School teacher day job/teach piano as supplementary income/help out at a local warehouse supplementary income.


----------



## wst3 (Dec 20, 2015)

I am one of those pesky dilettantes...

I have a day gig that I really enjoy - I design AV systems. It would be a gig I loved if I could get rid of the pesky video stuff and focus 100% on audio, but alas, much like the rest of life sometimes one has to make adjustments. All in all it is a really good gig!

And that money is the family/household money. It does not purchase guitars, or software or sample libraries. (yes, I have cheated once or twice over the years, but I try really hard!)

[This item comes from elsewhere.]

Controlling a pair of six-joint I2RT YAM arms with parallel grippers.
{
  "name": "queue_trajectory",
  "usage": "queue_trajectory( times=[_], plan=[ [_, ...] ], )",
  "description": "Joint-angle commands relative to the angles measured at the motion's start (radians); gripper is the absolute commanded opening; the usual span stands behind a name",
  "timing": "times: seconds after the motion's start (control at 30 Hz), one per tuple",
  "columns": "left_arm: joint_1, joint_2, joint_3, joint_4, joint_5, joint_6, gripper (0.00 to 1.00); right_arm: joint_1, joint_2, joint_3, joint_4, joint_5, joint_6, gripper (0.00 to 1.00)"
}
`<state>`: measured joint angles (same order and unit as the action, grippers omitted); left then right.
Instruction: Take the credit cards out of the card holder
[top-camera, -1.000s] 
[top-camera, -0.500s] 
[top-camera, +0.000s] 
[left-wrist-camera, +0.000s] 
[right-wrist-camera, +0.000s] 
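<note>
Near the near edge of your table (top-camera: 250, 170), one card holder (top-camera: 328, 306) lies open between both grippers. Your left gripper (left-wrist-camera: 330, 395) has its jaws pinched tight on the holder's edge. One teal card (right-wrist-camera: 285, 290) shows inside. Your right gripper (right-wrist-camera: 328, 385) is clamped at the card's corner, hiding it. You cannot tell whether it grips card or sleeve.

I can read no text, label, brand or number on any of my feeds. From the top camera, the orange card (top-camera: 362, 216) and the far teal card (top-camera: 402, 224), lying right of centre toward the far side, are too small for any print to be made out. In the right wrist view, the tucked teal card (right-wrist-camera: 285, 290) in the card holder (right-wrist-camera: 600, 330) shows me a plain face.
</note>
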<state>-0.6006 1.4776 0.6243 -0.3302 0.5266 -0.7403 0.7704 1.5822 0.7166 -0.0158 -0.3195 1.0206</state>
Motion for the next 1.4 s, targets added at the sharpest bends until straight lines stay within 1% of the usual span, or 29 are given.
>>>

To support my studio (and guitar) habits I compose, I teach, I play out, I design things, I fix things (trying to get away from that), I design lights and sound for theatre, and I design and install audio (ONLY) systems. I also used to provide IT support, even web site design and maintenance, which can be quite lucrative. However, I don't enjoy those as much as I enjoy the rest, so I've retired from that world. (I will still help out a friend but that's strictly for friendship. And the time is rapidly approaching when I will cease to be relevant!)

There is way to follow your passion(s) and live decently. 

Oddly enough, some of the income from these projects does end up paying for family/household things. (I used to wish it were the other way around, but one day I realized this means I am doing ok with the side business stuff!)

This works for me, it may not work for others. I am truly torn between the art and technology sides of the coin. I enjoy both, probably about equally, although if I had to give up one or the other I'd probably stick with the artistic side, but I wouldn't be happy about it. It also gives me oodles of time to spend with my family. And I have the freedom to (mostly) choose the projects in which I wish to participate. Recently I've reached the point where I can take on volunteer gigs again without feeling like I'm missing out on the paycheck. That is a really good feeling!

(of course during the Black Friday through New Years sales season I sometimes wish I'd collected a fee for some of the volunteer gigs, but I get over it!)


----------